The material must be copied out exactly, line for line.
------------------------------
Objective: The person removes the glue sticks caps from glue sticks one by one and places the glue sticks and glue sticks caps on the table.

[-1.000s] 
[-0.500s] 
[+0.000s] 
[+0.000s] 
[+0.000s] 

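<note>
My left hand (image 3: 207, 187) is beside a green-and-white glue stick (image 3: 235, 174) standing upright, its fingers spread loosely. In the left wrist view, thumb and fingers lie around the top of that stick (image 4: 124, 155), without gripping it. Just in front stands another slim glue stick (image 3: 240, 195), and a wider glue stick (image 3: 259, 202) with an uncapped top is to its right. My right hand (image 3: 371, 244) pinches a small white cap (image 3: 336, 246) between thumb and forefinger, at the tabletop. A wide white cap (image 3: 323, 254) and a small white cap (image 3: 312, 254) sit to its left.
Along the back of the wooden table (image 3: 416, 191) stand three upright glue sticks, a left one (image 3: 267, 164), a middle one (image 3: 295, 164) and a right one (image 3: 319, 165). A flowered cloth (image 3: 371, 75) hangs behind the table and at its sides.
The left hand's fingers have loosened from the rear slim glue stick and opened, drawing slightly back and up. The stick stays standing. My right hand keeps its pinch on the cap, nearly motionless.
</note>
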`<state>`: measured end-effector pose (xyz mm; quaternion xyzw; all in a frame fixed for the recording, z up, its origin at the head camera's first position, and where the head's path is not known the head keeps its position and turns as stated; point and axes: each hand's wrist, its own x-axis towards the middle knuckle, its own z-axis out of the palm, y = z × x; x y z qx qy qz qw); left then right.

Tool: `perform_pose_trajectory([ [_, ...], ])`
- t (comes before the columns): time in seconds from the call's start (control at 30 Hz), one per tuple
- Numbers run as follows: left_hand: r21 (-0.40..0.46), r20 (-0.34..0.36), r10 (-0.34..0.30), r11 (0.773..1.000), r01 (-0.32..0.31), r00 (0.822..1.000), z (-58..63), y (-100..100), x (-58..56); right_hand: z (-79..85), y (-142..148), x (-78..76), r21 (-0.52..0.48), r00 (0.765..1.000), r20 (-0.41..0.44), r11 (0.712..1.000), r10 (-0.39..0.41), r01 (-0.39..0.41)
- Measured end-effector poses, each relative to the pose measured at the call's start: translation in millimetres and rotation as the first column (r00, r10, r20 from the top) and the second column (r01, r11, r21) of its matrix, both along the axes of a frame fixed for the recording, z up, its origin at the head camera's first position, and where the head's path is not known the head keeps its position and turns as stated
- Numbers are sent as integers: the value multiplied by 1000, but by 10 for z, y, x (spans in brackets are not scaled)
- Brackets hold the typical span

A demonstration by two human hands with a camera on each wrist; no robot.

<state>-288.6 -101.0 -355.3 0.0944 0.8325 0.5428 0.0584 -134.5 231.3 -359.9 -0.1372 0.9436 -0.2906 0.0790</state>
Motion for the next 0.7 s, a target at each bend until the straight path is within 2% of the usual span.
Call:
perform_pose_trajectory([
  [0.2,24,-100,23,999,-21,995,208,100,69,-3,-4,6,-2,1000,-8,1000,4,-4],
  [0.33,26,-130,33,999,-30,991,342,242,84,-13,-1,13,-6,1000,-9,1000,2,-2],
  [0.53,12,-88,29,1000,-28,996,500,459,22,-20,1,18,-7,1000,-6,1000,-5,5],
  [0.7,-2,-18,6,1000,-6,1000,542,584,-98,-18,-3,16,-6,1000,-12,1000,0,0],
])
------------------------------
▶ _Written response_:
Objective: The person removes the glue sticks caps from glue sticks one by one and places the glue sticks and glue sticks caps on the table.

[-1.000s] 
[-0.500s] 
[+0.000s] 
[+0.000s] 
[+0.000s] 

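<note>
My left hand (image 3: 207, 187) is beside a green-and-white glue stick (image 3: 235, 174) standing upright, its fingers spread loosely. In the left wrist view, thumb and fingers lie around the top of that stick (image 4: 124, 155), without gripping it. Just in front stands another slim glue stick (image 3: 240, 195), and a wider glue stick (image 3: 259, 202) with an uncapped top is to its right. My right hand (image 3: 371, 244) pinches a small white cap (image 3: 336, 246) between thumb and forefinger, at the tabletop. A wide white cap (image 3: 323, 254) and a small white cap (image 3: 312, 254) sit to its left.
Along the back of the wooden table (image 3: 416, 191) stand three upright glue sticks, a left one (image 3: 267, 164), a middle one (image 3: 295, 164) and a right one (image 3: 319, 165). A flowered cloth (image 3: 371, 75) hangs behind the table and at its sides.
The left hand's fingers have loosened from the rear slim glue stick and opened, drawing slightly back and up. The stick stays standing. My right hand keeps its pinch on the cap, nearly motionless.
</note>
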`<state>`: measured end-effector pose (xyz mm; quaternion xyzw; all in a frame fixed for the recording, z up, its origin at the head camera's first position, and where the head's path is not known the head keeps its position and turns as stated; point and axes: each hand's wrist, its own x-axis towards the middle knuckle, its own z-axis out of the palm, y = z × x; x y z qx qy qz qw); left then right.

Tool: `perform_pose_trajectory([ [_, ...], ])`
- t (comes before the columns): time in seconds from the call's start (control at 30 Hz), one per tuple
- Numbers run as follows: left_hand: r21 (-0.40..0.46), r20 (-0.34..0.36), r10 (-0.34..0.30), r11 (0.773..1.000), r01 (-0.32..0.31), r00 (0.822..1.000), z (-58..63), y (-100..100), x (-58..56); right_hand: z (-79..85), y (-142..148), x (-78..76), r21 (-0.52..0.48), r00 (0.765..1.000), r20 (-0.41..0.44), r11 (0.712..1.000), r10 (-0.39..0.41), r01 (-0.39..0.41)
- Measured end-effector poses, each relative to the pose measured at the call's start: translation in millimetres and rotation as the first column (r00, r10, r20 from the top) and the second column (r01, r11, r21) of its matrix, both along the axes of a frame fixed for the recording, z up, its origin at the head camera's first position, and where the head's path is not known the head keeps its position and turns as stated
- Numbers are sent as integers: the value multiplied by 1000, but by 10 for z, y, x (spans in brackets are not scaled)
- Brackets hold the typical span

A demonstration by two human hands with a camera on each wrist; no robot.

<state>-288.6 -101.0 -355.3 0.0944 0.8325 0.5428 0.0584 -134.5 231.3 -359.9 -0.1372 0.9436 -0.2906 0.0790</state>
Motion for the next 0.7 s, a target at each bend until the straight path is within 2% of the usual span.
Call:
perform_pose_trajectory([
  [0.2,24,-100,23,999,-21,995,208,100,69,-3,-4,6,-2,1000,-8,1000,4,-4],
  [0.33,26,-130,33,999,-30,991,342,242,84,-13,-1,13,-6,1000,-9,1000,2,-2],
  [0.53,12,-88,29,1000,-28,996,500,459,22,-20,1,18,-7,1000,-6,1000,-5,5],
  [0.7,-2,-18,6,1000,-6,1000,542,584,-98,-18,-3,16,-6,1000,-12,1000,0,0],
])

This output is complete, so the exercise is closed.